A Common Misconception About Wisdom Teeth is That They Must be Removed

x-ray of impacted wisdom teeth
Impacted wisdom teeth. Jeffrey Blakemore/E+/Getty Images

Do you know someone who has had to have their wisdom teeth removed? Have you had them removed yourself? Many individuals have to have their wisdom teeth removed at some point in their life, but why? 

The third molars, known simply as your wisdom teeth, are the last permanent teeth to erupt into your mouth, as they typically emerge between the ages of 17 and 21 years old. 

Although the exact rationale behind the term "wisdom teeth" is unknown, it is thought that the third molars were given the name "wisdom teeth" because they erupt at a time when a child becomes wiser -- as they enter adulthood.

The average person will develop four wisdom teeth, but that is not always the case for all individuals. Many people develop supernumerary (extra) wisdom teeth, while some lucky individuals fail to develop some or all of their wisdom teeth altogether. 

Many people require wisdom tooth extractions, for a number of reasons. However, a common misconception about wisdom teeth is they must be removed. Realistically, this is not the case.

Why Are Wisdom Teeth Removed? 

There are several various reasons that an individual might need or want their wisdom teeth removed. Wisdom teeth are generally removed because:

  • They are erupting in to an abnormal position -- tilted, sideways or twisted.
  • They are trapped below the gum line, or impacted, due to lack of space in the dental arch.

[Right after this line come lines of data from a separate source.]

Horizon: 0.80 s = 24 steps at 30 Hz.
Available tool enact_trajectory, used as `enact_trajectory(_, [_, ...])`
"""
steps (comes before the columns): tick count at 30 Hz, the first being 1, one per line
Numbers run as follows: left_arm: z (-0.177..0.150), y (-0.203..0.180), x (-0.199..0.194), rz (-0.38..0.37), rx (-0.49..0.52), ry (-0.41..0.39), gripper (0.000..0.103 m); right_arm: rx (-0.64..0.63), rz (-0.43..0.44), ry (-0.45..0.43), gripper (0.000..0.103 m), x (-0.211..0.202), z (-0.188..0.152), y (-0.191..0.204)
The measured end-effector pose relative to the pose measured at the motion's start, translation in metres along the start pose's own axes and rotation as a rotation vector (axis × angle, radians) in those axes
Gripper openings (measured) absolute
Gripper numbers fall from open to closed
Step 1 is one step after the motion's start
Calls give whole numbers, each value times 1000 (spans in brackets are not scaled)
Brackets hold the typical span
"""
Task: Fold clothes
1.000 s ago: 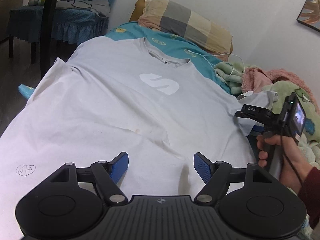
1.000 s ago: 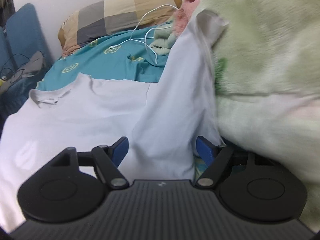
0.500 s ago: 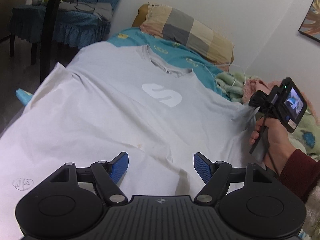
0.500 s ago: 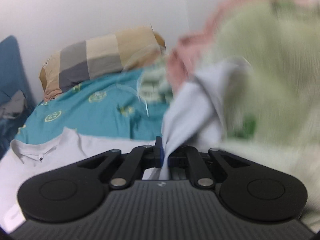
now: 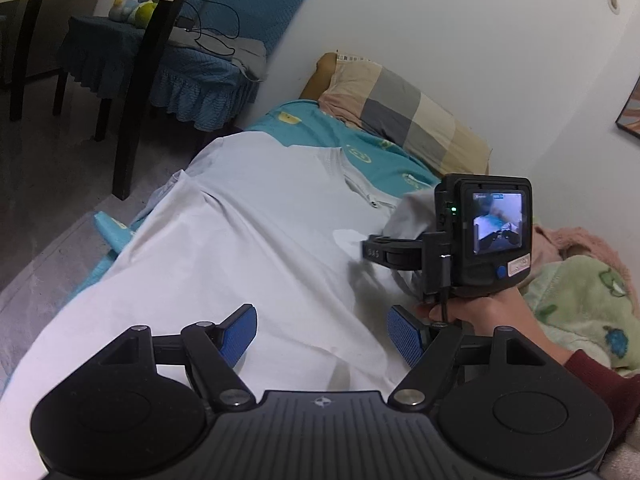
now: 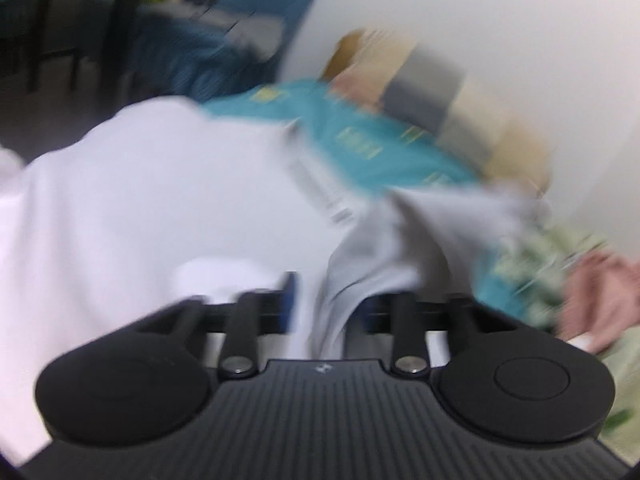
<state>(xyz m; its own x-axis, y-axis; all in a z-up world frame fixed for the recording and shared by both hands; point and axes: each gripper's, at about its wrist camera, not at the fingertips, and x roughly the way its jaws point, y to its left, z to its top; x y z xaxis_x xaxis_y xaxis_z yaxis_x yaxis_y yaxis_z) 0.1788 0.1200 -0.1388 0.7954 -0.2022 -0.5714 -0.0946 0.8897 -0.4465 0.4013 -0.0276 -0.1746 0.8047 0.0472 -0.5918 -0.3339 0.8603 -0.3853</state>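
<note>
Teal bedding runs up the middle of the left wrist view toward a checked pillow against the white wall, with a dark chair in the upper left. Across the centre lies the pale grey T-shirt, spread flat. At the bottom, the left gripper hovers over the shirt's lower part, jaws wide apart, holding nothing. At right centre, the right gripper is clamped on the shirt's sleeve, the cloth bunched between its fingers; the right wrist view is blurred. A green fleece blanket sits at the far right.
</note>
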Motion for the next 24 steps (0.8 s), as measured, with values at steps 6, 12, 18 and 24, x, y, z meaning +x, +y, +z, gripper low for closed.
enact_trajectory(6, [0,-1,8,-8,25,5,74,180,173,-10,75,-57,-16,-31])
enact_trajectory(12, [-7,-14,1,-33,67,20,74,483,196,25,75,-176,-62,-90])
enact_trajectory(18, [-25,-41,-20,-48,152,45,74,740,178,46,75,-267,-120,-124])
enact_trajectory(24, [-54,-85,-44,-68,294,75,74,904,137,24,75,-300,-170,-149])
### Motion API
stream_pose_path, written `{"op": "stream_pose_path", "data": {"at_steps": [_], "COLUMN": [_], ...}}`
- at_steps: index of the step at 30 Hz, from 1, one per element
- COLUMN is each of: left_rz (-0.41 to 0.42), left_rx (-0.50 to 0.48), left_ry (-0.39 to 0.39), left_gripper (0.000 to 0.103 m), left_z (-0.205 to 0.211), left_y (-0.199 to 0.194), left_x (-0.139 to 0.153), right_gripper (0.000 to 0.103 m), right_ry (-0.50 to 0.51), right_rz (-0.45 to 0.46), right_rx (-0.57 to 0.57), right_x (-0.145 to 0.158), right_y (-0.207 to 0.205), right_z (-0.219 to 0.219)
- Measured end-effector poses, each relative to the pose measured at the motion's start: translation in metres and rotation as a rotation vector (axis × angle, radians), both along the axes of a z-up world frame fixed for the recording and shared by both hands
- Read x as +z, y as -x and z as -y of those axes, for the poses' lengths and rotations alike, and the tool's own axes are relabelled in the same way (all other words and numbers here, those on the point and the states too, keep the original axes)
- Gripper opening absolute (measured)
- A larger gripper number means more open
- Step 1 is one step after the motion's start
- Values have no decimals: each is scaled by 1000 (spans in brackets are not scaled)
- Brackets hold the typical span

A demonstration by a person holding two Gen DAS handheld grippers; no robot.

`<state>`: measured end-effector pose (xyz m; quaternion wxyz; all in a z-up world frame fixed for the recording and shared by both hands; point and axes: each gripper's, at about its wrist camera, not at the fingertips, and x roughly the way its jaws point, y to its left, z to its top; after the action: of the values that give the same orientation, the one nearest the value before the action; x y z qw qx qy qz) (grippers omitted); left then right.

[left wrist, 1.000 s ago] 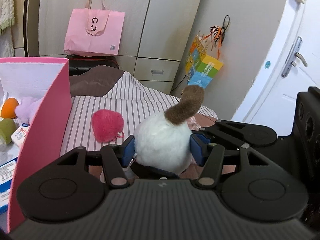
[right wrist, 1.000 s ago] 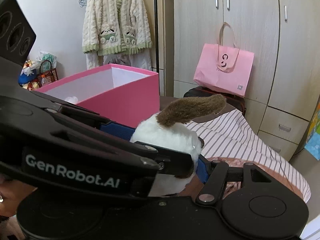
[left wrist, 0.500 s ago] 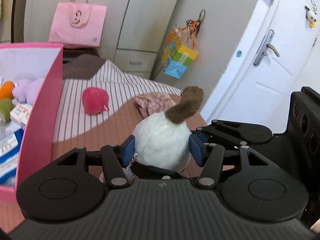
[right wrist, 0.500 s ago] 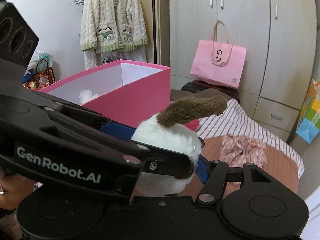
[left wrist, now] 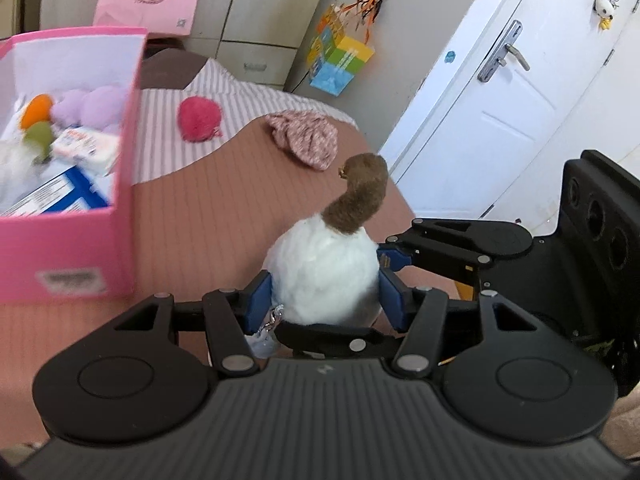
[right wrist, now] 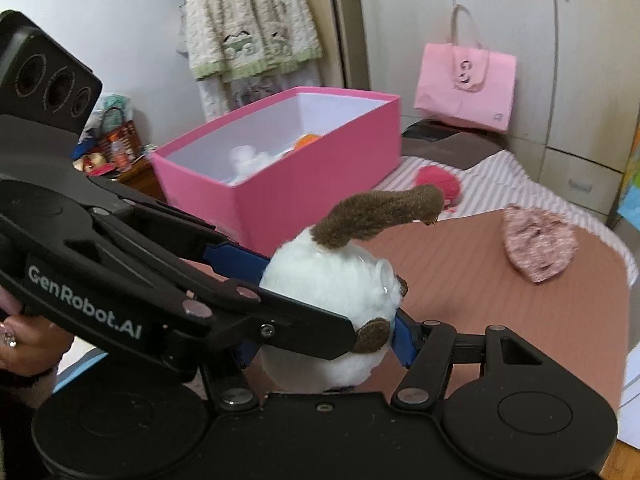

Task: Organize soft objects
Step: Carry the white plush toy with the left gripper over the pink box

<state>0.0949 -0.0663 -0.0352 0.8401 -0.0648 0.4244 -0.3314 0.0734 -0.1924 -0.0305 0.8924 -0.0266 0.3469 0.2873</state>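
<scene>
A white plush toy [left wrist: 324, 272] with a brown ear [left wrist: 360, 204] hangs above the brown bed cover [left wrist: 208, 208]. My left gripper [left wrist: 326, 300] is shut on it, a blue pad pressing each side. The right gripper [right wrist: 324, 344] grips the same toy [right wrist: 332, 280] from the other side; its near pad [right wrist: 402, 340] presses a brown patch, and its far pad is hidden behind the left gripper's arm. The open pink box [left wrist: 120, 184] stands to the left with several soft toys and packets inside. A pink fluffy ball [left wrist: 200, 120] and a floral cloth piece [left wrist: 306, 142] lie on the bed.
Beyond the bed stand a wardrobe with a pink tote bag [right wrist: 464, 80] and a colourful bag [left wrist: 340, 60], and a white door [left wrist: 520, 92] is at the right. A knitted cardigan [right wrist: 248, 32] hangs on the wall. A person's hand [right wrist: 24, 340] holds the left gripper.
Both grippers have carried the plush toy sideways over the bed and tipped downward. The pink box's inside and the floral cloth have come into view. The grip on the toy looks the same.
</scene>
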Motion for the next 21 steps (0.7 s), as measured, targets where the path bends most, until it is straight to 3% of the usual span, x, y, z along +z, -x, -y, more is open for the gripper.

  • An infection, or pericoronitis, has developed from trapped food, plaque and bacteria.

  • The way the patient's teeth bite together has changed, causing malocclusion of the teeth and misalignment of the jaws.

  • The erupted wisdom tooth lacks proper hygiene because it is hard to reach, resulting in tooth decay.

Oral and maxillofacial surgeons specialize in dental surgery. Your dentist may choose to refer you to see a surgeon for your wisdom tooth extractions, or he might perform the surgery in his dental office.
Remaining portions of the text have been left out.